Cannabis no Chile enfrenta incertezas com novo governo conservador | CanvaPro
A mudança de rumo político no Chile reacendeu dúvidas sobre o futuro da cannabis no país. Segundo informações do site NewsWeed, a eleição de José Antonio Kast, com 58% dos votos, consolida uma mudança de orientação política, com prioridade para temas como segurança, imigração e combate ao crime, deixando a pauta da cannabis fora do centro das decisões.
Cannabis fora das prioridades do governo Kast
Desde o início do mandato, o novo presidente classificou sua gestão como um “governo de emergência”, sem apresentar propostas concretas relacionadas à regulamentação da cannabis. Ainda segundo o site NewsWeed, não houve anúncios, avanços ou posicionamentos claros sobre a legalização, o que tem sido interpretado por ativistas como um indicativo de baixa prioridade política para o tema.
Esse cenário impacta diretamente pacientes, consumidores e pequenos produtores, que permanecem sem direcionamento regulatório em meio a um debate que perde espaço para pautas consideradas estratégicas pelo governo.

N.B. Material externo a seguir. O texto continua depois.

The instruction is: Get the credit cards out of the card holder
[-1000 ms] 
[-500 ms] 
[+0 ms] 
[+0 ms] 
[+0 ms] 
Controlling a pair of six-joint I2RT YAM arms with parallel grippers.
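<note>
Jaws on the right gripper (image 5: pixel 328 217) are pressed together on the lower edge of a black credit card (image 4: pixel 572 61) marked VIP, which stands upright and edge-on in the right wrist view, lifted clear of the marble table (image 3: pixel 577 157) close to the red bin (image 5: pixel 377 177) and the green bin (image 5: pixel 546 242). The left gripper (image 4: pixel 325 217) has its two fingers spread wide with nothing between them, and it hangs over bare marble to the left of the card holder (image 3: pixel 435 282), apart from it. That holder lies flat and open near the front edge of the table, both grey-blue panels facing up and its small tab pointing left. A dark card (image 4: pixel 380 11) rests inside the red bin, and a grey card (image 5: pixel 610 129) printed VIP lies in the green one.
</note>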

Declarações contraditórias ampliam incerteza
O histórico de posicionamentos de Kast em relação à cannabis reforça a instabilidade. Em momentos distintos, o presidente classificou a legalização como uma “catástrofe social”, demonstrou abertura ao uso medicinal sob rígido controle estatal e também sugeriu maior liberdade individual para adultos.

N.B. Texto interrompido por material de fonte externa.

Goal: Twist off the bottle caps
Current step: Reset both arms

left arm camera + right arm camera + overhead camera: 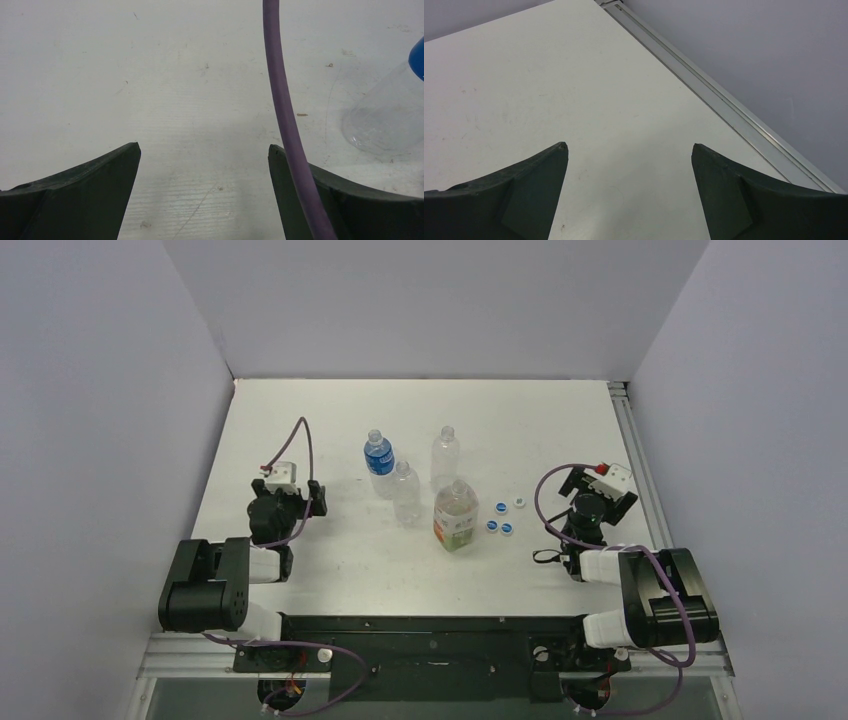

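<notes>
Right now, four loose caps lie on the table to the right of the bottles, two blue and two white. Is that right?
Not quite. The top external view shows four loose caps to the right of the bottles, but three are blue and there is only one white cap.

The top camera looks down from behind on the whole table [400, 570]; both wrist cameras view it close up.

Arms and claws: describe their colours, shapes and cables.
The left arm and right arm are blocky black housings joined by white segments, each trailing a purple cable. A white module with a red tab sits at each wrist. The left claw and right claw each have two dark, wedge-shaped fingers tapering to points.
</notes>
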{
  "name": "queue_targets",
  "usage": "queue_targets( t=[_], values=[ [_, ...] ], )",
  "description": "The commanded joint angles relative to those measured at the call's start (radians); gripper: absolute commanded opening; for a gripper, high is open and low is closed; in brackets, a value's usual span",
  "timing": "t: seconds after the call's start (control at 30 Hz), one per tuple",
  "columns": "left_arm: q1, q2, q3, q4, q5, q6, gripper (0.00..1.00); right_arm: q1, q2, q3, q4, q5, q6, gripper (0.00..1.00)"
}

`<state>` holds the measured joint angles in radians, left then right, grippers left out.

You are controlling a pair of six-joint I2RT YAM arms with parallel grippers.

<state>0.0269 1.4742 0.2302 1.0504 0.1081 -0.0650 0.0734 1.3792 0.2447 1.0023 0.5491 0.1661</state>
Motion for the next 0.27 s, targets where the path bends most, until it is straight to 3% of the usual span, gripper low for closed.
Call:
queue_targets(
  t=[0.0,0.23],
  values=[
    [-0.008,-0.003,0.019,0.066,-0.022,0.015,0.97,0.008,-0.011,-0.008,0.069,0.005,0.001,0.88],
    [-0.009,-0.005,0.013,0.071,-0.025,0.014,0.97,0.007,-0.011,-0.008,0.068,0.004,0.001,0.89]
  ],
)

Em outro episódio, descreveu a cannabis como uma substância que “destrói vidas, famílias e a nossa sociedade”. Para a deputada Ana María Gazmuri, essa oscilação contribui para um ambiente de insegurança jurídica, afetando diretamente pacientes e usuários.
Legislação travada e ambiguidades jurídicas
O Chile já enfrenta desafios estruturais na legislação sobre cannabis, especialmente com a Lei 20.000, que abre margem para interpretações divergentes sobre o que configura “pequenas quantidades”. Na prática, isso resulta em decisões diferentes dependendo da região.
O Projeto de Lei 17.568-11, que propõe a descriminalização do porte e do autocultivo, foi reintroduzido em 2025, mas segue sem avanço nas comissões. Segundo informações do site NewsWeed, o cenário político atual reduz as perspectivas de progresso.
A falta de clareza legal mantém pacientes e consumidores sob risco de processos criminais, mesmo em contextos de permissões parciais. Para críticos, essa abordagem pode desviar recursos públicos que poderiam ser direcionados ao combate ao crime organizado, uma das principais bandeiras do governo.
Além disso, a ausência de protocolos policiais uniformes contribui para abordagens inconsistentes, ampliando a distância entre a legislação vigente e sua aplicação prática.
Fonte: Com informações originalmente publicadas pelo portal NewsWeed.